Le Requiem de Fauré

La vieille bâtisse découpait l’horizon quand le crépuscule pointait… Laissée à l’abandon peut-être et surtout au fracas incessant des vagues qui grignotaient les contrebas de la falaise. D’aucuns disaient, qu’à la tombée de la nuit, l’on entendait des cris ou bien toutes sortes de musique inquiétante… Mais tous étaient bien ignorants… Moi, je savais…

De loin quand il y avait du brouillard et quand le soir se posait sur la mer, celui qui le voulait, un peu curieux, aurait pu distinguer les lueurs vacillantes qui dessinaient dans la découpe des fenêtres des ombres torturées et dansantes, sur la peinture blafarde des plafonds.

Quand le vent changeait de direction, la girouette forgée grinçait et les plaintes étranges s’envolaient pour se perdre dans le roulis impeccable des flots.

Mais personne ne voulait voir, personne n’osait imaginer le drame quotidien qui se jouait… D’aucuns disaient que la propriétaire était une vieille folle, qu’elle était peut-être morte et que c’était son fantôme en mal de rédemption, qui brûlait et geignait derrière la discrétion des volets aux ailes ajourées… Les gens perdaient la mémoire de ces dizaines de silhouettes qui d’un pas mal assuré remontaient de la ville, sans un mot et l’œil alcoolique…

« C’était Lucifer » avait dit le curé qui régnait entre ces murs plein de mousse et glacés… Seules les âmes impures ou désœuvrées pouvaient avoir envie de s’y retrouver. De tout cela, l’hypocrisie des habitants en avait fait une vérité, laissant quand même de côté, de grands silences embarrassés.

C’est étrange que même si la majorité sait qu’elle se cache la réalité, il reste des tabous qu’elle ne peut arracher, au nom d’une morale qui préfère s’afficher plutôt que d’avancer, voire même trouver une solution à son problème.

Puisque fraîchement arrivé à la rédaction du journal local, il était naturel pour moi, d’être intrigué la rumeur suscitée par cette bâtisse et de mettre les deux pieds dans le plat.

J’ai mis quelques semaines avant de me décider car, quand il m’arrivait d’en parler, je voyais bien les regards se détourner. Qu’y avait-il là-bas pour susciter tant de crainte et de murmures gênés ? Alors j’ai traîné sur le port et dans les bas quartiers à la poursuite de ces ombres que je voyais gravir le chemin à la nuit tombée et s’évanouir dans la brume au matin. Mais impossible de leur tirer un traître ver de leurs nez.
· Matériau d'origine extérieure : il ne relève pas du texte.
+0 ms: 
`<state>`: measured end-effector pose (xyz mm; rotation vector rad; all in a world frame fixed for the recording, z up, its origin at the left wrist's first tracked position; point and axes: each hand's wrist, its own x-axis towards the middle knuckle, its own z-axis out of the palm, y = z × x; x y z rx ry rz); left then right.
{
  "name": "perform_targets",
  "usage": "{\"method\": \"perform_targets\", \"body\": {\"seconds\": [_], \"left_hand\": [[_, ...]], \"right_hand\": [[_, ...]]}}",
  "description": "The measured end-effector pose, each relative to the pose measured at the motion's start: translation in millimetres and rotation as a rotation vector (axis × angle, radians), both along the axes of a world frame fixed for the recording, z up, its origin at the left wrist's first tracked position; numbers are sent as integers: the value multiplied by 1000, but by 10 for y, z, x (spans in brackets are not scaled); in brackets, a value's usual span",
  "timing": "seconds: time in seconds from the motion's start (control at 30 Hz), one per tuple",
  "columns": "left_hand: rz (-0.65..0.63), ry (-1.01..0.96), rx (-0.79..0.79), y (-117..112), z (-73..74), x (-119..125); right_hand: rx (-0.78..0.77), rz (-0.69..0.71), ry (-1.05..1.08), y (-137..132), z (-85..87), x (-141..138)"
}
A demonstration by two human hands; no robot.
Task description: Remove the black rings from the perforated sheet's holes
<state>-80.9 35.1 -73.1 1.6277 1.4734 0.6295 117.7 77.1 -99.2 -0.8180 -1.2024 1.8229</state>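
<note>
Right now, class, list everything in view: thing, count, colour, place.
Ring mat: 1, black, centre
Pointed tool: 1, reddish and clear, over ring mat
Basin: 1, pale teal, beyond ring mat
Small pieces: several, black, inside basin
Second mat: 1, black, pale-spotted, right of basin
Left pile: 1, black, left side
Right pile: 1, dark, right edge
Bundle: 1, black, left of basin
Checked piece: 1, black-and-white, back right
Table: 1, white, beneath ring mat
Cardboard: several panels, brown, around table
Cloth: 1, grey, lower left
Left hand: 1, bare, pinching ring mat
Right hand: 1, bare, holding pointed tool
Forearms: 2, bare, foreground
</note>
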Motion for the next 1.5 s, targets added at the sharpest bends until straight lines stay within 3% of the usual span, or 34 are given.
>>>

Alors un soir, je n’ai dit mot et prenant mon inconscience à deux mains, j’y suis allé.

Je ne vous dirai pas ce que j’y ai trouvé car ces choses ne se disent pas puisqu’on préfère les cacher… Je sais que la vieille folle regarde tout ceci avec un œil usé, qu’elle pense juste à ces filles et à les protéger. Alors, tous les soirs, avant d’ouvrir sa porte à ses âmes perdues et de les faire chanter, elle soulève d’un doigt le diamant de son gramophone pour délicatement le poser sur son disque fétiche « le Requiem de Fauré » qui résonne toute la nuit pour recouvrir le bruit de la maisonnée.